**Prompt:**
In the listing below, find the line containing "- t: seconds" and the line containing "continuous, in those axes". Repeat exactly those two lines and every line between them, nothing more.

**Records:**
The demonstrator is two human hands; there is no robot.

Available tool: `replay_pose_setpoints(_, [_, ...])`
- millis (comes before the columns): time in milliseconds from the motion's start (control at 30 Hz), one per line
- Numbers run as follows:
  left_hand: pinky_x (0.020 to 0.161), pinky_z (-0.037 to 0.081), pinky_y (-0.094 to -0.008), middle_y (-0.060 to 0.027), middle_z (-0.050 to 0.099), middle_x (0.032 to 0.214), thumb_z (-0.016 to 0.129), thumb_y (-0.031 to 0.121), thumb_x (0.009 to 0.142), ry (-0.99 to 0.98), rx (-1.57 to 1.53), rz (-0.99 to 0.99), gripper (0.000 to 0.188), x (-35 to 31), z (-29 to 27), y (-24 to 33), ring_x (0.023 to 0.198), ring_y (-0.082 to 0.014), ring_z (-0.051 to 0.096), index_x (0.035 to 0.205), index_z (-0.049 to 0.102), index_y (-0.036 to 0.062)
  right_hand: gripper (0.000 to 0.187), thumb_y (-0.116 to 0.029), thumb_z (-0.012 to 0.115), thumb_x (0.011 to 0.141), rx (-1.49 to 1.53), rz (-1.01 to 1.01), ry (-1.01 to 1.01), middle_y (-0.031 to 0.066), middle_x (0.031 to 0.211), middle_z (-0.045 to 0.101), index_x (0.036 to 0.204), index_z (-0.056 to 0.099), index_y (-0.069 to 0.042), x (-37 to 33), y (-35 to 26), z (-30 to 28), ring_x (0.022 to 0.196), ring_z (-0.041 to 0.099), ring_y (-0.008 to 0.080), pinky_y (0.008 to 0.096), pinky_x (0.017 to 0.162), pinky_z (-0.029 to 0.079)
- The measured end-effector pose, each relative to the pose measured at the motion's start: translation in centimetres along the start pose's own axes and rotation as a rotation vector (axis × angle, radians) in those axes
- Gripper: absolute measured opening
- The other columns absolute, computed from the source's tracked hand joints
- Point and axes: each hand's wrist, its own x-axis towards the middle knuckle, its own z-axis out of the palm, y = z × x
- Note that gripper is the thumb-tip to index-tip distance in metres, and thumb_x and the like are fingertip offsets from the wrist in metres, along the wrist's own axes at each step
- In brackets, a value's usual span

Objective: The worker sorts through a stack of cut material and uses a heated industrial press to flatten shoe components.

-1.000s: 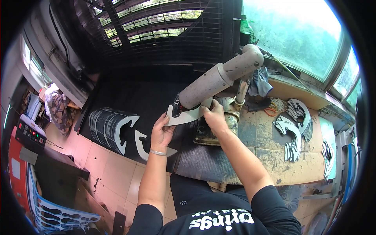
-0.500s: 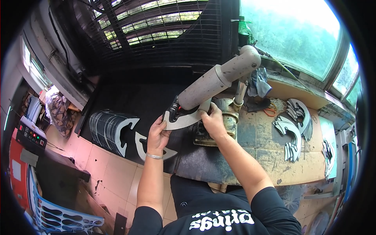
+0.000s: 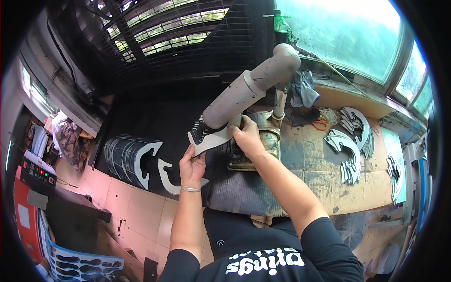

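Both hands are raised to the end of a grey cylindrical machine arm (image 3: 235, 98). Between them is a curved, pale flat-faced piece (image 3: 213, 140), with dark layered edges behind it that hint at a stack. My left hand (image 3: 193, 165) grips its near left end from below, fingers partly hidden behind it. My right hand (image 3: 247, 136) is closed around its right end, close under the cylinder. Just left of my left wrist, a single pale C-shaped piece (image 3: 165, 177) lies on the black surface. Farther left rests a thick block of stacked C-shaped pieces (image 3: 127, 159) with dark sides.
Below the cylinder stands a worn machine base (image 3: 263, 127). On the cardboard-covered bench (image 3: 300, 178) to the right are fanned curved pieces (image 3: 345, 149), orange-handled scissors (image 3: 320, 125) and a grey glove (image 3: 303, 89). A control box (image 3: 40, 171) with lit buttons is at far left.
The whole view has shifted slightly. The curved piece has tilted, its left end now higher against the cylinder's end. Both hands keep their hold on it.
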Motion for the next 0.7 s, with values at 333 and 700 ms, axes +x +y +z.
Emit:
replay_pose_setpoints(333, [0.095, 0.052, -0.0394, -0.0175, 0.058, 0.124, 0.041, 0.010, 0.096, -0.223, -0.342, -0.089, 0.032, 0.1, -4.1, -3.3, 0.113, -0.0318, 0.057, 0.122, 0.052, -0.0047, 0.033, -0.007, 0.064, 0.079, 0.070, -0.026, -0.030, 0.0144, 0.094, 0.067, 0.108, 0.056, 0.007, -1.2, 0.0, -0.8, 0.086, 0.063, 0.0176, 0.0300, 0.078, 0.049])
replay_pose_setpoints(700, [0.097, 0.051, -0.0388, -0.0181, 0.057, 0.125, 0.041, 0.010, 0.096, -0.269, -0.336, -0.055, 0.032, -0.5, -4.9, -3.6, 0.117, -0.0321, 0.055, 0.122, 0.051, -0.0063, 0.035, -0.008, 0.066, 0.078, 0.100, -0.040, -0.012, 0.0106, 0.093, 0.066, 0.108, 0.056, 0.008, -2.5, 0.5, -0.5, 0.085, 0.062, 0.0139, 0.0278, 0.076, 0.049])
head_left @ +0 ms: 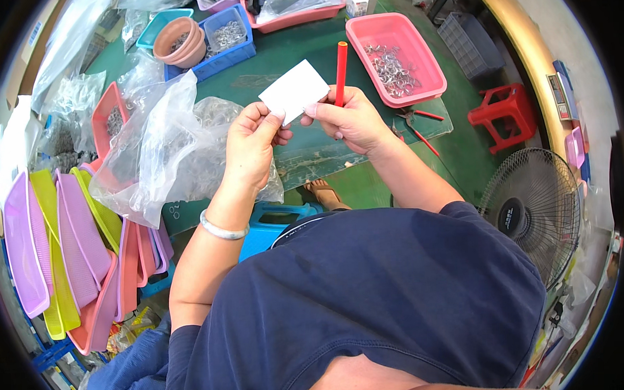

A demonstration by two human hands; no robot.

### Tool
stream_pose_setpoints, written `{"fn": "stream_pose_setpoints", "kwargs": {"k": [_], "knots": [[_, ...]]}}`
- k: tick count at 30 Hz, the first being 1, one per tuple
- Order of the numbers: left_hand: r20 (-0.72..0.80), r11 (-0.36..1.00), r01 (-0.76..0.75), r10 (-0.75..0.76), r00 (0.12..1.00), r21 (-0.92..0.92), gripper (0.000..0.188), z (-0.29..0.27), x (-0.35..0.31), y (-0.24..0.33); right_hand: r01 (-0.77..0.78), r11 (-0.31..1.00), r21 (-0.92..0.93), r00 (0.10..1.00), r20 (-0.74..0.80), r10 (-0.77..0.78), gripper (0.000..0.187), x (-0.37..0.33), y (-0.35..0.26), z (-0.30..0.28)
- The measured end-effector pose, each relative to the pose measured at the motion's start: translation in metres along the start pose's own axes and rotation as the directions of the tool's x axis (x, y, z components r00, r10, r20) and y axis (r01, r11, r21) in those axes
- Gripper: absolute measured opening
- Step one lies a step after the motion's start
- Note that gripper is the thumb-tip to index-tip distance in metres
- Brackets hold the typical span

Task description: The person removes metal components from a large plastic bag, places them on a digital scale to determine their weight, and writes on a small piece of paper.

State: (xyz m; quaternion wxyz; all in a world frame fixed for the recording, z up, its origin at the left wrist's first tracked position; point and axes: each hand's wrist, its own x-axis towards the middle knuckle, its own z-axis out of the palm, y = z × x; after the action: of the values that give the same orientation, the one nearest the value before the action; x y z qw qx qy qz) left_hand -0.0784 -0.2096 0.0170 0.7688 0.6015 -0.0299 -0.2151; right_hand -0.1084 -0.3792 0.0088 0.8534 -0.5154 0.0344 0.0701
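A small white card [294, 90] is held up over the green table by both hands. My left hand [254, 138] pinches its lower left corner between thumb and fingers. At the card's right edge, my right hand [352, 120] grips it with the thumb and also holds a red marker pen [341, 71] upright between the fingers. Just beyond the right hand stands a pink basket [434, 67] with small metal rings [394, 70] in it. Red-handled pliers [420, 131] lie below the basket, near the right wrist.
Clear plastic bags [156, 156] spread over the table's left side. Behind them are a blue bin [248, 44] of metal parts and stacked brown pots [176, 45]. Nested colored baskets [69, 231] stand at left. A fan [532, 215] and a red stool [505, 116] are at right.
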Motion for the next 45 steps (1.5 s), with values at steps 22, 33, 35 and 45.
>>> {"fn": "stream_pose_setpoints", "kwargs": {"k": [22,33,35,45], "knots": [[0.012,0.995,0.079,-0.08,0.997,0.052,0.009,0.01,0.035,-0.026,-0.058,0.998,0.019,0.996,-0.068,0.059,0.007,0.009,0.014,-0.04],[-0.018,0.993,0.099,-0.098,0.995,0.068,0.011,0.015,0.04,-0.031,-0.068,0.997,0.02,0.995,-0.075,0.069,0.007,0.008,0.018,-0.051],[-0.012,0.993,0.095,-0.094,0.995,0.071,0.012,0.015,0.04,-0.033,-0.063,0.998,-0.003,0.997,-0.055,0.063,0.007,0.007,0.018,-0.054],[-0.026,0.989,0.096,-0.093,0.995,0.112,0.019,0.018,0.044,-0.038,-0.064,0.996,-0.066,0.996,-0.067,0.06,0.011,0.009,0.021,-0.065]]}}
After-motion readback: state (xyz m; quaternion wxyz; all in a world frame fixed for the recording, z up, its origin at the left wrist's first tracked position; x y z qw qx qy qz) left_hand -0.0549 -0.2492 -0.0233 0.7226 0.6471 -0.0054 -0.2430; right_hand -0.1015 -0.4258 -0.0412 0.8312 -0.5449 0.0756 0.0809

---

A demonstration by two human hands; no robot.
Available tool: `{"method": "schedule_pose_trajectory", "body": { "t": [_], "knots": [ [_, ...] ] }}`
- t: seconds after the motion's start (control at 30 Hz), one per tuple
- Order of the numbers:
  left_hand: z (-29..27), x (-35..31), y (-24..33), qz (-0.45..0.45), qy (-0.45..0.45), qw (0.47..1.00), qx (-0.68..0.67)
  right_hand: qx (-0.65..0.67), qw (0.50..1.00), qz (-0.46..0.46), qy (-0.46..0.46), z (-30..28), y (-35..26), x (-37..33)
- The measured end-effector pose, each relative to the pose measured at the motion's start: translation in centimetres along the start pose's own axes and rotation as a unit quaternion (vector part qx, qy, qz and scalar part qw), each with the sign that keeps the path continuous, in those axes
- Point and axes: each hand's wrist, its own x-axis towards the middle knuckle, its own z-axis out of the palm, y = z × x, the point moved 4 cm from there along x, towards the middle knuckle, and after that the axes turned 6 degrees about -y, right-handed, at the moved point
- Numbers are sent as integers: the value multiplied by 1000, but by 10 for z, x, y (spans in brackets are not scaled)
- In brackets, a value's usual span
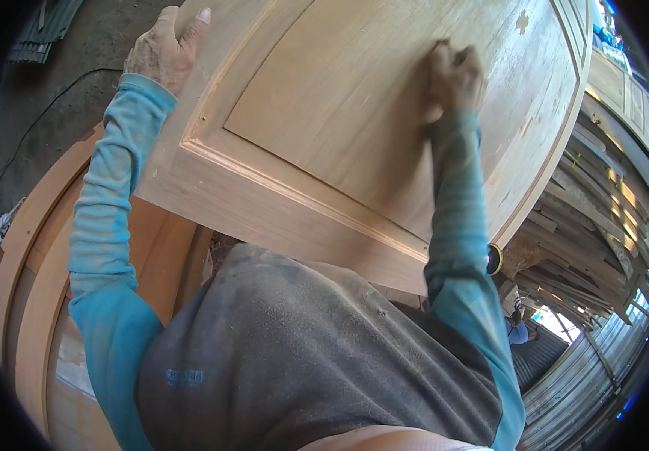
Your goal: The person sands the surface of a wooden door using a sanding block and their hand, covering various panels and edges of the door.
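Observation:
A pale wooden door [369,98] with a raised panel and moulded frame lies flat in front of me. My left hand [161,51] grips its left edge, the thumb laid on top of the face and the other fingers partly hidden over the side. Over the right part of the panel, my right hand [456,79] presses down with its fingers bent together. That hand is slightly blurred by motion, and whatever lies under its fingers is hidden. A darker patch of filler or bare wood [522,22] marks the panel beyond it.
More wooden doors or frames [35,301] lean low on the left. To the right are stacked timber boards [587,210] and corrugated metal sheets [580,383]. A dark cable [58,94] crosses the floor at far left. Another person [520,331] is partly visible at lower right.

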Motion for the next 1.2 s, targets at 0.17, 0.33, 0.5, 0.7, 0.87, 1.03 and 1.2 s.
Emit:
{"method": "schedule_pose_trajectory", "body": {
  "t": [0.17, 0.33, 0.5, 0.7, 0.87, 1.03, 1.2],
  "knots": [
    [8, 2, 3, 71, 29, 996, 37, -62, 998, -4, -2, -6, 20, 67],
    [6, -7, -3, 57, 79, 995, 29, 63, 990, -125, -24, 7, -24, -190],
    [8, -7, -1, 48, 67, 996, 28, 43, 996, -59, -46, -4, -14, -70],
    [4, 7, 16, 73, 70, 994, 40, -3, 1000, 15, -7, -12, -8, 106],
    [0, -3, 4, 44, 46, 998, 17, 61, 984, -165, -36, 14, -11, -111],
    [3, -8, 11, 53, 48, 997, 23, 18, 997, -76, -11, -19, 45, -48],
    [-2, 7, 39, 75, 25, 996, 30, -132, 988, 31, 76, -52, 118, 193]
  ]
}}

**Expected answer:**
- t: seconds after the motion's start (control at 30 Hz), one per tuple
- Order of the numbers:
  left_hand: z (-29..27), x (-35..31), y (-24..33), qz (-0.45..0.45), qy (-0.45..0.45), qw (0.47..1.00), qx (-0.68..0.67)
  right_hand: qx (-0.65..0.67), qw (0.50..1.00), qz (-0.46..0.46), qy (-0.46..0.46), z (-30..28), y (-35..26), x (-37..33)
- The measured end-effector pose, each relative to the pose measured at the motion's start: translation in centimetres along the start pose's own axes and rotation as a unit quaternion (vector part qx, qy, qz and scalar part qw), each with the sign that keeps the path continuous, in those axes

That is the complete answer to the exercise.